What the task asks
Copy the data verbatim and leave out every picture.

______________________________

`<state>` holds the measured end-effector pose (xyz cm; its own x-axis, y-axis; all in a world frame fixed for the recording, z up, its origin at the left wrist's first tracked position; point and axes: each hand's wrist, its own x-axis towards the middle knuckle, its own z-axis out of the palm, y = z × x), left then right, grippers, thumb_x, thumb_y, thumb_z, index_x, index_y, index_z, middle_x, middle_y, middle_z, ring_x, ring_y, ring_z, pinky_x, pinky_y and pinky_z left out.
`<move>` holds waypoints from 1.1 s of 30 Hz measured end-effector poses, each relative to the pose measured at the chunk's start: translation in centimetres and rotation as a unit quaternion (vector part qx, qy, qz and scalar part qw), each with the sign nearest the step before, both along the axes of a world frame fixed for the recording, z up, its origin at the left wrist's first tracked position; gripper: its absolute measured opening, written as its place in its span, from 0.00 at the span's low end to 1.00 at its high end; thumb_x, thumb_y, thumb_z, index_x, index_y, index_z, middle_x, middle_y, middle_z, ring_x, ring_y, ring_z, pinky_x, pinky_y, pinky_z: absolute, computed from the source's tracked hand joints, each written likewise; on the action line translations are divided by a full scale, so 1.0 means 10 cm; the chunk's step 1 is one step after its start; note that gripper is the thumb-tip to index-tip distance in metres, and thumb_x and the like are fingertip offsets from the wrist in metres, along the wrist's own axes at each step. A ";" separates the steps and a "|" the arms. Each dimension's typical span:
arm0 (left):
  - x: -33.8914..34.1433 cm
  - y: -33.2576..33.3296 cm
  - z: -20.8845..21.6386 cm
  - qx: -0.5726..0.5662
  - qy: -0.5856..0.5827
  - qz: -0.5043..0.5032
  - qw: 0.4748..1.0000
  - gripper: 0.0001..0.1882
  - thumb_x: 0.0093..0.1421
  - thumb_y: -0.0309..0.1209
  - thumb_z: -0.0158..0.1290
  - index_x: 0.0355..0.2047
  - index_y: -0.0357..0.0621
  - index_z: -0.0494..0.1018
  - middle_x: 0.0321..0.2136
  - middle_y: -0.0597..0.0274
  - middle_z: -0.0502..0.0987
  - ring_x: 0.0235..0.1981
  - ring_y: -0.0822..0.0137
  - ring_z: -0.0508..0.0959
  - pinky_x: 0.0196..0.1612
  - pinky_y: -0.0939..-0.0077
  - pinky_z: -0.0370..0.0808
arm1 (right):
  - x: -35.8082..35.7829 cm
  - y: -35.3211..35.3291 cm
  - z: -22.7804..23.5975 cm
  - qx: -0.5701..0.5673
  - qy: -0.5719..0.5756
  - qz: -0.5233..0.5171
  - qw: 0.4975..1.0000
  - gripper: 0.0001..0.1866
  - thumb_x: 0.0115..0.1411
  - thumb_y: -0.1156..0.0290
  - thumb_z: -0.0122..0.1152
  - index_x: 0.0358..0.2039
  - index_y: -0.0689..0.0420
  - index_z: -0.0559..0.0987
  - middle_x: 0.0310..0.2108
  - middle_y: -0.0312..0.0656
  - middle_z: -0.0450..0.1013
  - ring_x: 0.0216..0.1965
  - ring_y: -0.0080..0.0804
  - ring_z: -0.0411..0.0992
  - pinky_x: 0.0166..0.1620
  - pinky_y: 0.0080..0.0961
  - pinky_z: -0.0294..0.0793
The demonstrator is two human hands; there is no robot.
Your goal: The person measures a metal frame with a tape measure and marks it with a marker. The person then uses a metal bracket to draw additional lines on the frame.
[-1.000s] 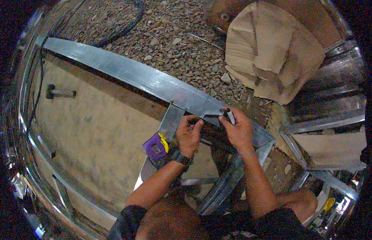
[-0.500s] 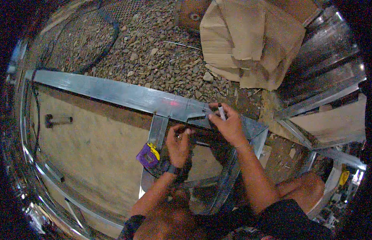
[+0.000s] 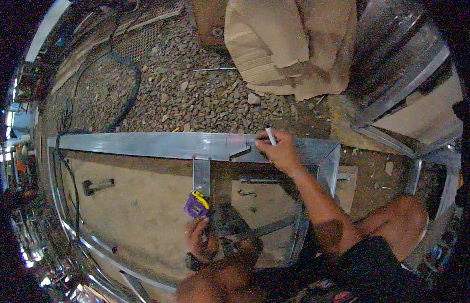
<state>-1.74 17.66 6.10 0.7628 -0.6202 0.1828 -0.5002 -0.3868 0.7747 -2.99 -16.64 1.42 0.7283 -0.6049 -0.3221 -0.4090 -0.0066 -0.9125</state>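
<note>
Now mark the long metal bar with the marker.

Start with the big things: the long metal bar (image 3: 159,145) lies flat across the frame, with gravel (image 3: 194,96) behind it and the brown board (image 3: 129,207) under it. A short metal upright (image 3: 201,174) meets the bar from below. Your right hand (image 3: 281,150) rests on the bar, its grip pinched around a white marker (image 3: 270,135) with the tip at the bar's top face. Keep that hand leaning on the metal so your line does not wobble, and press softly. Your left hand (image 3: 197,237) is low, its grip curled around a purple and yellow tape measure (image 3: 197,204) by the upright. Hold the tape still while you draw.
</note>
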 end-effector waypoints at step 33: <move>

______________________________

Result of the task
`<state>` holds the measured end-effector pose (xyz cm; its own x-axis, y-axis; all in a world frame fixed for the recording, z up, its origin at the left wrist's first tracked position; point and axes: each hand's wrist, its own x-axis towards the middle knuckle, its own z-axis out of the palm, y = z × x), left then right, grippers, thumb_x, thumb_y, thumb_z, index_x, index_y, index_z, middle_x, middle_y, middle_z, ring_x, ring_y, ring_z, pinky_x, pinky_y and pinky_z left out.
`<move>` holds waypoints from 1.1 s of 30 Hz measured end-effector poses, each relative to the pose measured at the chunk's start: translation in centimetres and rotation as a unit quaternion (vector part qx, qy, qz and scalar part qw), each with the sign nearest the step before, both along the axes of a world frame fixed for the recording, z up, its origin at the left wrist's first tracked position; gripper: its absolute measured opening, written as its place in its span, from 0.00 at the span's low end to 1.00 at its high end; thumb_x, thumb_y, thumb_z, index_x, index_y, index_z, middle_x, middle_y, middle_z, ring_x, ring_y, ring_z, pinky_x, pinky_y, pinky_z: absolute, computed from the source's tracked hand joints, each written likewise; on the action line translations are divided by a full scale, so 1.0 means 10 cm; the chunk's step 1 is one step after its start; note that gripper is the thumb-tip to index-tip distance in metres, and thumb_x and the like are fingertip offsets from the wrist in metres, along the wrist's own axes at each step. A ";" separates the steps and a "|" the arms. Each dimension's typical span:
arm0 (left):
  - x: -33.8914..34.1433 cm
  - y: -33.2576..33.3296 cm
  - z: -20.8845..21.6386 cm
  - qx: -0.5726..0.5662
  - qy: -0.5856..0.5827
  - qz: -0.5043..0.5032
  - qw: 0.4748..1.0000
  - gripper: 0.0001..0.1882
  - thumb_x: 0.0093..0.1421
  - thumb_y: -0.0309..0.1209
  - thumb_z: -0.0158..0.1290
  - index_x: 0.0355..0.2047
  - index_y: -0.0357..0.0621
  - index_z: -0.0494..0.1018
  - middle_x: 0.0321..0.2136
  - middle_y: -0.0597..0.0274
  - middle_z: -0.0502..0.0987
  - ring_x: 0.0235..0.1981
  - ring_y: -0.0822..0.0137
  - ring_z: -0.0508..0.0959
  - pinky_x: 0.0196..0.1612
  - pinky_y: -0.0939..-0.0077
  - pinky_z: -0.0370..0.0808
arm1 (right):
  - x: -35.8082..35.7829 cm
  - y: -35.3211..35.3291 cm
  - z: -22.7804..23.5975 cm
  - qx: -0.5701..0.5673
  - qy: -0.5719..0.5756
  - qz: -0.5233..0.5171
  - qw: 0.4975..1.0000
  - gripper: 0.0001..0.1866
  - thumb_x: 0.0115..0.1411
  - thumb_y: -0.1156..0.0290
  - thumb_z: -0.0122..0.1152
  - index_x: 0.0358..0.2039
  - index_y: -0.0689..0.0420
  - index_z: -0.0559..0.0987
  - middle_x: 0.0310..0.2108
  - middle_y: -0.0312..0.0656
  - middle_z: -0.0450..0.1013
  - ring_x: 0.0216..0.1965
  - ring_y: -0.0080..0.0804
  - ring_z: -0.0411..0.0992
  - pinky_x: 0.0166..0.1620
  - pinky_y: 0.0080..0.0961
  - pinky_z: -0.0294..0.0793
The demonstrator is two human hands; there is no robot.
Your goal: The person measures a metal frame with a tape measure and marks it with a marker. The person then uses a metal bracket to draw additional lines on the frame.
[-1.000s] 
[-0.500s] 
[+0.000s] 
<state>-1.74 17.66 6.10 0.7628 -0.6202 0.1828 -0.5002 -0.3868 0.7747 -2.99 -16.64 1.42 0.7283 -0.6049 -0.3221 -0.4090 -0.0066 -0.9125</state>
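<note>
Now mark the long metal bar with the marker.

Start with the big things: the long metal bar (image 3: 159,145) lies flat across the frame, with gravel (image 3: 194,96) behind it and the brown board (image 3: 129,207) under it. A short metal upright (image 3: 201,174) meets the bar from below. Your right hand (image 3: 281,150) rests on the bar, its grip pinched around a white marker (image 3: 270,135) with the tip at the bar's top face. Keep that hand leaning on the metal so your line does not wobble, and press softly. Your left hand (image 3: 197,237) is low, its grip curled around a purple and yellow tape measure (image 3: 197,204) by the upright. Hold the tape still while you draw.
</note>
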 end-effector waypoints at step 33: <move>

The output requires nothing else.